Eine Änderung des Wahlrechts , egal ob Kommunal oder anderweitig, wäre ein Fortschritt im Sinne von fortschreiten, hinweg von der Demokratie.
Was stand auf einem Plakat eines S21 Demonstranten so herrlich entlarvend:
Ihr habt die Mehrheit, aber wir haben recht. Besser kann man sich kaum demokratieverneinend outen.
Mittwoch, 22-02-12 11:45
Mein Kommentar war eigentlich nicht ernst gemeint. Aber es gibt tatsächlich Leute bei den Grünen -siehe Kommentar Sabine Schlager- , die jetzt auch noch bei den Kommunalwahlen eine Frauen (oder Männer- oder Transgenderquote) einführen möchten.

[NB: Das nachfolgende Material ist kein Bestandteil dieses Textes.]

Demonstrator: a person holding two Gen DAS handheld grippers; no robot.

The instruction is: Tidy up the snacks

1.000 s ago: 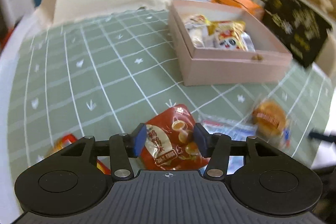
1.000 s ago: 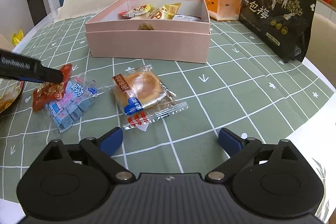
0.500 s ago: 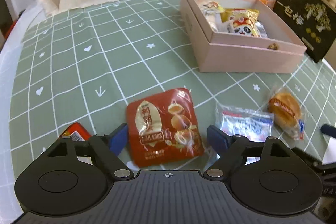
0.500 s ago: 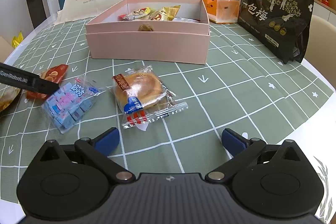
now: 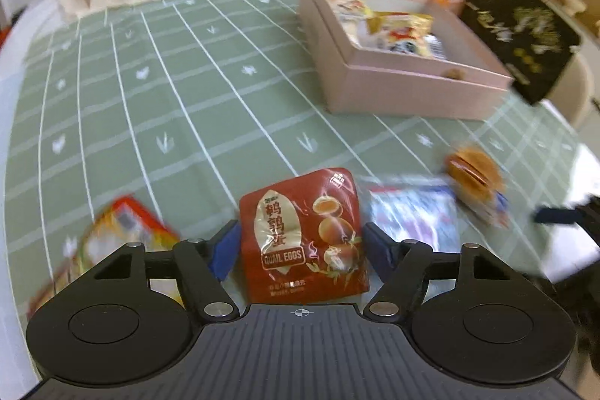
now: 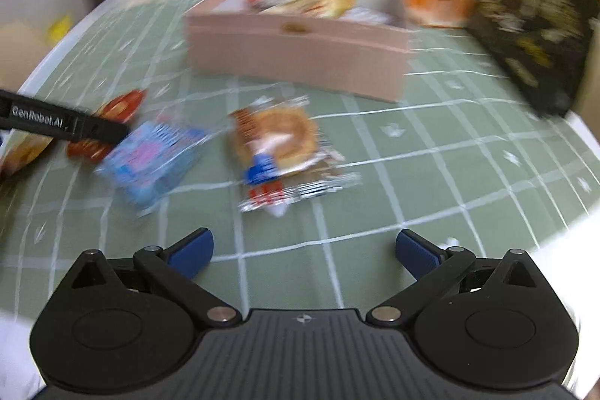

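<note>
Left tool (image 5: 298, 244), released, straddles the egg pack (image 5: 302, 237) lying on the worktop (image 5: 187, 107), well short of the box (image 5: 408, 92). Right tool (image 6: 303, 244) spread, empty. Risk: pads closing on the slick foil may skid off.

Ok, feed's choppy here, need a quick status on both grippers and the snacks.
Left gripper jaws just opened, quail egg pack between them, unpressed. Right gripper open, empty. Pink box unobstructed.
</note>
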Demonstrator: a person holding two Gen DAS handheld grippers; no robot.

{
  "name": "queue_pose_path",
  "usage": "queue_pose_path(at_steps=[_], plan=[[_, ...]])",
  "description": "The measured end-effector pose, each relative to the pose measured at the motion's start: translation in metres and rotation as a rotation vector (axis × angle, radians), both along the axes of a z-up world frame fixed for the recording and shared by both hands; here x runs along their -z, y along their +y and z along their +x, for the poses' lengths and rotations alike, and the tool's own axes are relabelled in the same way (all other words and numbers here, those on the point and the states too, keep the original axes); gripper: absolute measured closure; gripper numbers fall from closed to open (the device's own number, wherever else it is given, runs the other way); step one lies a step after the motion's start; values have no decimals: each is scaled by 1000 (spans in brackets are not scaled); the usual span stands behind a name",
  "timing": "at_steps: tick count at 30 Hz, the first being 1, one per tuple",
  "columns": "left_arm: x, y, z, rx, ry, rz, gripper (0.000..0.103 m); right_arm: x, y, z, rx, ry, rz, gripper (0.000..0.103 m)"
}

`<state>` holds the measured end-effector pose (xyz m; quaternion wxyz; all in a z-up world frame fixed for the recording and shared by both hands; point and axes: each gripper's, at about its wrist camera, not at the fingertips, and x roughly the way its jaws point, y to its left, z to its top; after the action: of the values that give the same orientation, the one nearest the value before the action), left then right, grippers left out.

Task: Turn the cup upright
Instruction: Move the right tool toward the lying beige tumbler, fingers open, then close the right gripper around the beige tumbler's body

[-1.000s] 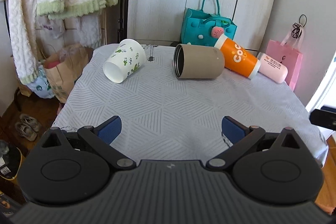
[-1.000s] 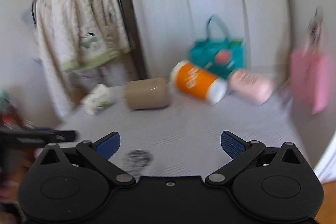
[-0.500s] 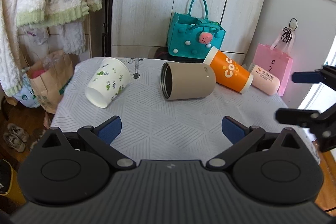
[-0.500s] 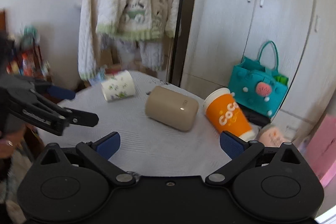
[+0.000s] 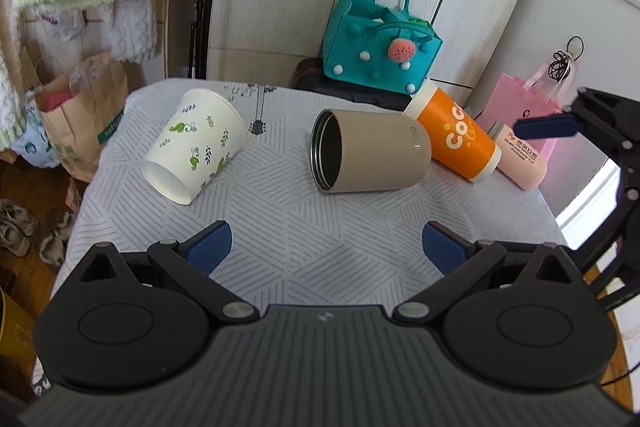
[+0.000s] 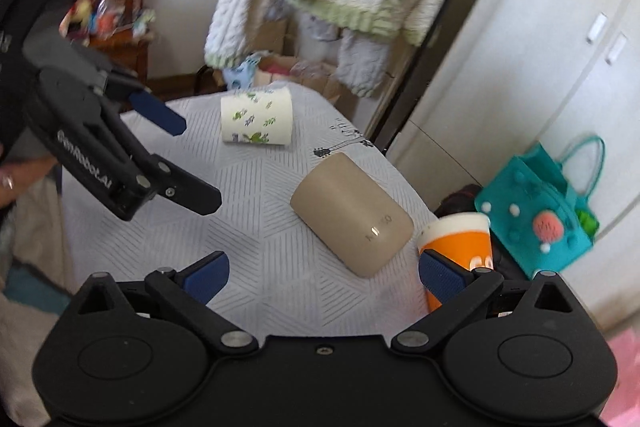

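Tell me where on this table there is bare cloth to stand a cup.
Bare cloth lies in front of the tan metal tumbler, near the left gripper, and between the tumbler and the white leaf-print paper cup. The far right is crowded: orange cup and pink bottle lie packed together.

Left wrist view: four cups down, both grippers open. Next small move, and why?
Probably ease the left gripper forward toward the beige tumbler. It lies on its side on the tablecloth, open mouth facing the camera, roughly centred ahead of the wide-open jaws, with nothing in between. The right gripper looks better lined up on the orange cup.
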<state>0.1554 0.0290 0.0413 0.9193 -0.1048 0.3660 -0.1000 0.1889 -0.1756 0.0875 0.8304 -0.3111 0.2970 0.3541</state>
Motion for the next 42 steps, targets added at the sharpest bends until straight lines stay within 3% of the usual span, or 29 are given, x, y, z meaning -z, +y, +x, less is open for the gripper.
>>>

Ich schlage jetzt auch noch eine Atheisten-, Moslem-,- Migranten- oder sonstige Quote vor.
Mann oh Mann, oh ich entschuldige mich: Frau oh Frau, der Quotenwahn kennt keine Grenzen!
Dienstag, 21-02-12 13:13
Baden-Württemberg ist Schlusslicht bei der politischen Mitsprache von Frauen. 16% Frauen in den Kreistagen und 22% in den Gemeinderäten sind eine Schande für die Demokratie im Land. Bei uns Grünen sind es Dank quotierter Listen 40,9 % Frauen in den Kreistagen und 43,5 % in den Gemeinderäten. Deshalb fordern wir Grüne (im Landtagswahlprogramm und vorsichtig formuliert im Koalitionsvertrag) die Änderung des Kommunalwahlrechts und die verbindliche Quotierung der Wahllisten.
Montag, 20-02-12 15:41
Ihr könntet doch eine Frauenquote auch für kommunale Parlamente einführen, würde Euch gut zu Gesichte stehen.